How to Implement Slowly Changing Dimensions in Snowflake

In this blog post, we’re taking a journey into the realm of slowly changing dimensions (SCDs), specifically within the Snowflake Data Cloud. We’ll explore the different types of SCDs (with example scenarios for each type) and discuss how to implement the most frequently used SCDs (Type 1 and Type 2) in Snowflake.

What Are Slowly Changing Dimensions?

Slowly changing dimensions are simply a dimension that stores and manages data over time in a data warehouse. SCDs are considered and implemented as one of the most critical ETL/ELT tasks in tracking the history of dimension records. For example, if we have a fact and dimension tables, the fact table is linked to the dimension tables with the help of foreign keys. If any of the dimension table data changes, we have to keep track of the data changes for reporting purposes.

What Are the Six Types of Slowly Changing Dimensions?

Type-0

Simple and no special action is required.

This type is pretty simple and doesn’t require any special action since type 0-dimensional table has the static data, the values remain the same forever.

Example – Date dimension table (static data)

Date	day	week_in_a_month	week_in_a_year
2021-01-18	Monday	4th week	4th week
2021-02-18	Thursday	3rd week	8th week

Type-1

Insert and overwrite (upsert).

In this type, all the brand new records will get inserted and any change to the existing record will overwrite the old value with a new one. No history data is maintained in this type.

Before the change:

Emp_id	Emp_name	state
1111	Tom	MI
1212	Adam	MN

After the change:

Emp_id	Emp_name	state
1111	Tom	AZ	Exisiting record, so overwritten the old value
1212	Adam	MN
1818	Frank	NY	New record, so inserted

Type-2

Insert a changed record.

In this type, insert all brand new records and all changed records will terminate with the end_date and set the current_flag_status to false. Create a new record for changed data values with open end_date and set the current_flag_status to true.

Each and every record has the effective date, end date, and flag status fields to identify in which time period the record was active.

Before the change:

Emp_id	Emp_name	state	Effective_date	end_date	current_flag_status
1111	Tom	MI	2020-10-08	9999-12-31	True
1212	Adam	MN	2020-10-08	9999-12-31	True

After the change:

Emp_id	Emp_name	state	Effective_date	end_date	current_flag_status
1111	Tom	MI	2020-10-08	2021-10-09	False	Old record terminated
1111	Tom	AZ	2020-10-09	9999-12-31	True
1212	Adam	MN	2020-10-08	9999-12-31	True

Type-3

Store the new and old values in current and previous fields.

In this method, we usually have current and previous value fields.

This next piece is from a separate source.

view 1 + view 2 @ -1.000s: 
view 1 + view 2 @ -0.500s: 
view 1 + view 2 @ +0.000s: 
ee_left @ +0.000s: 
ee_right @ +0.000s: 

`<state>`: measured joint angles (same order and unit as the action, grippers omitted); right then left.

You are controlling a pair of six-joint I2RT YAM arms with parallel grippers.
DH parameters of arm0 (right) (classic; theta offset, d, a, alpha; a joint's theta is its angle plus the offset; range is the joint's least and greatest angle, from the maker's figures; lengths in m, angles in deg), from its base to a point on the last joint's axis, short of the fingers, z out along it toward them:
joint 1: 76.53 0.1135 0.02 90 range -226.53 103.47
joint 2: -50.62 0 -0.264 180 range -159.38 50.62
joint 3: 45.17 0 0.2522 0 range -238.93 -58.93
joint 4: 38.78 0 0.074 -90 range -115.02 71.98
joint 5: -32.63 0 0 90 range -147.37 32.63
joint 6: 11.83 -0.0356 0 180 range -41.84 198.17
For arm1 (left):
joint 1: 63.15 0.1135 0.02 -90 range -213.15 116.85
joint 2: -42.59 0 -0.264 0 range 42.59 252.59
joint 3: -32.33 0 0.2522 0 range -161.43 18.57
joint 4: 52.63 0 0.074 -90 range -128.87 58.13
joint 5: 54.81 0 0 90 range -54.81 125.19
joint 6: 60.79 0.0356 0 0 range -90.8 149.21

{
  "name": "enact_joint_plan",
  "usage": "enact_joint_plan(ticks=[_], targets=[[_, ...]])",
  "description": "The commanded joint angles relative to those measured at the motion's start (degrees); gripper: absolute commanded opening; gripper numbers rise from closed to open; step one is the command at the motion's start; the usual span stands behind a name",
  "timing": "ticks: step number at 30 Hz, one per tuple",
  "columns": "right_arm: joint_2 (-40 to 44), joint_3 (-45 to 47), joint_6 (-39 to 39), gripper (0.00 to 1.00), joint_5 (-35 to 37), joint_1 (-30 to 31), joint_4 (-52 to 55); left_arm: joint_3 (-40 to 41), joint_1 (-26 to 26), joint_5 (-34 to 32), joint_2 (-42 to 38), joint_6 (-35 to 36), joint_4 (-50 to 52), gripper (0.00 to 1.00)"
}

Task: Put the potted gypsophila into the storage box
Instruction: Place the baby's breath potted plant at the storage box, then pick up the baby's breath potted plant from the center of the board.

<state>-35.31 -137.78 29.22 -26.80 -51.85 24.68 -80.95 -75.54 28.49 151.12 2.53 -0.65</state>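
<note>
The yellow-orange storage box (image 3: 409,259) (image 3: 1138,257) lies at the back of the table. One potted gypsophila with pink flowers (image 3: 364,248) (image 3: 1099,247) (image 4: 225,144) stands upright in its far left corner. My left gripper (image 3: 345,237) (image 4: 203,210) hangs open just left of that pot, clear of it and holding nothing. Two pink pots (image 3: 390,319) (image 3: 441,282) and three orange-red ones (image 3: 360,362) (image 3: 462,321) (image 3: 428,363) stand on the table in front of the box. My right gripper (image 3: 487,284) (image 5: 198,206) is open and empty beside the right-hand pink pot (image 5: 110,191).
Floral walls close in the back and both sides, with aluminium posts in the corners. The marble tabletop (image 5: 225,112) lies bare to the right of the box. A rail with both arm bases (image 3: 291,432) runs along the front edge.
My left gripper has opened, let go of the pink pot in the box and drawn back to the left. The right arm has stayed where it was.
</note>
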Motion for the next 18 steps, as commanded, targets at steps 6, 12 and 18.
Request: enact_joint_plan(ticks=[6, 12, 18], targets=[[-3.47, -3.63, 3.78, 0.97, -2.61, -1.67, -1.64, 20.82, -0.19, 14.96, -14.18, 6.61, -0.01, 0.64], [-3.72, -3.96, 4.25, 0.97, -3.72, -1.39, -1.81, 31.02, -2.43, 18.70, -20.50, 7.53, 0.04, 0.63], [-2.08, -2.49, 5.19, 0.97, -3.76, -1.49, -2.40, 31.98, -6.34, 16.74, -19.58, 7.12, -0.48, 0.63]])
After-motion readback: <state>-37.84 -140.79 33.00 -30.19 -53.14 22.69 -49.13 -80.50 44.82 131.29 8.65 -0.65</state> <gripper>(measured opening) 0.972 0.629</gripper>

The new value is ingested into the current field and the old value is ingested into Previous field.

Before the change:

Emp_id	Emp_name	current_state	Previous_state
1111	Tom	MI	MI
1212	Adam	MN	MN

After the change:

Emp_id	Emp_name	current_state	Previous_state
1111	Tom	AZ	MI
1212	Adam	MN	MN

Type-4

Maintain data in separate tables (current table, history table).

In this method, we will maintain the data in two separate tables. All the current active data will be seen in the current table and all the history data will be seen in the history table with the effective and end date fields to determine in which time period the record was active.

Current table:

Emp_id	Emp_name	state
1111	Tom	AZ

History table:

Emp_id	Emp_name	state	Effective_date	end_date
1111	Tom	MI	2020-10-08	2021-10-09

Type-6

Type 1 + Type 2 + Type 3 (Combined approach).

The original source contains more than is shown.